PROMPT:
Take the material below and output exactly the run of lines from the one containing "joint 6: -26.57" down to the one containing "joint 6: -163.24", with both included.

════════

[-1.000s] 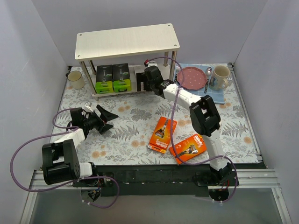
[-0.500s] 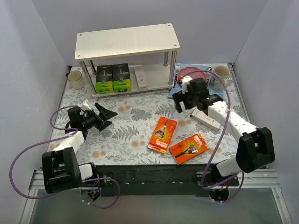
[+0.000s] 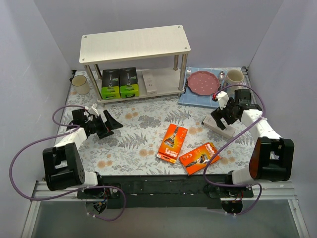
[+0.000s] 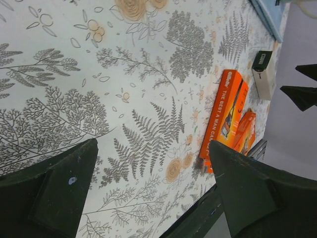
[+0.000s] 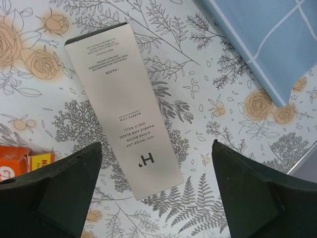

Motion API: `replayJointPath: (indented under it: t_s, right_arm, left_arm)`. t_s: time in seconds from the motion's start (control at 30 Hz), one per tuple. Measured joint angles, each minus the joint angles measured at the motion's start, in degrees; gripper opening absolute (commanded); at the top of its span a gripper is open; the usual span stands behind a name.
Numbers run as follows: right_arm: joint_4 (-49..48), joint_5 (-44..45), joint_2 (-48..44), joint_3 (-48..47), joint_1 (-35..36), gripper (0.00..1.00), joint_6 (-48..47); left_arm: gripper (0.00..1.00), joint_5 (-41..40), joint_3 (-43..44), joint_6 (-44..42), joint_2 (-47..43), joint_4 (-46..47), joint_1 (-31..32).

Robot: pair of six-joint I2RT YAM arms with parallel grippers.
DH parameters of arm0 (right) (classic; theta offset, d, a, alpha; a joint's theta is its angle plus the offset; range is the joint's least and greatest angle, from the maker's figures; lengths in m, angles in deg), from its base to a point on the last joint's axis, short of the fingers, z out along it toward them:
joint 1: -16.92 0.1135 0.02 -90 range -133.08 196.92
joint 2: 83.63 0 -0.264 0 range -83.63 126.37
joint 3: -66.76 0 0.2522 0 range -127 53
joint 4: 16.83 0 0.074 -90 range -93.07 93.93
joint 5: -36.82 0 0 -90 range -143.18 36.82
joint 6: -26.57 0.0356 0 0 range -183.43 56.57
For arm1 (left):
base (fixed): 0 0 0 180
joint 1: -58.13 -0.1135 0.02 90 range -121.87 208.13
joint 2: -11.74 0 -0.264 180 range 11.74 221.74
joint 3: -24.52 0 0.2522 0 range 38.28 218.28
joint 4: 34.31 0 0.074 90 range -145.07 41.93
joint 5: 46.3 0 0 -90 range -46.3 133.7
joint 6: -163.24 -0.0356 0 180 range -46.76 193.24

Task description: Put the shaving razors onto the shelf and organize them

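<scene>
Right pincer (image 5: pixel 156 145): spread wide, nothing in it, hovering directly over a slim white cardboard razor box (image 5: pixel 124 109). The box lies flat on the floral-patterned surface (image 5: pixel 213 59), printed face up. In the wrist view its long axis runs from 11 to 5 o'clock, so it sits skewed across the gap. Judgement: the wrist needs a slight turn before the narrow sides can be pinched cleanly. A corner of the blue checked mat (image 5: pixel 267 44) shows at 1 o'clock, apart from the box.

Left pincer (image 4: pixel 152 146): spread, empty, low over bare surface on the left side, well apart from every pack. It is likely parked to leave the other arm room.

Overhead, a bright orange razor pack (image 3: pixel 172 143) and a second orange pack (image 3: pixel 199 157) lie flat just beside each other, at about 8 o'clock from the white box.

The two-tier pale wood-grain shelf (image 3: pixel 133 43) stands at 10 o'clock, well apart. On its lower board two black-and-lime-green packs (image 3: pixel 119 83) stand side by side, with a second white box (image 3: pixel 148 82) just beside them. Like is grouped with like, so the hovered box probably belongs next to its twin.
</scene>
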Motion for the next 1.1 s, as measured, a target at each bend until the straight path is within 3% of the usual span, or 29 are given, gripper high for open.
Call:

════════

OUTPUT OF THE TASK:
joint 6: -26.57 0.0356 0 0 range -183.43 56.57
For arm1 (left):
base (fixed): 0 0 0 180
joint 1: -58.13 -0.1135 0.02 90 range -121.87 208.13
joint 2: -11.74 0 -0.264 180 range 11.74 221.74
joint 3: -24.52 0 0.2522 0 range 38.28 218.28
joint 4: 34.31 0 0.074 90 range -145.07 41.93
joint 5: 46.3 0 0 -90 range -46.3 133.7
joint 6: -163.24 -0.0356 0 180 range -46.76 193.24

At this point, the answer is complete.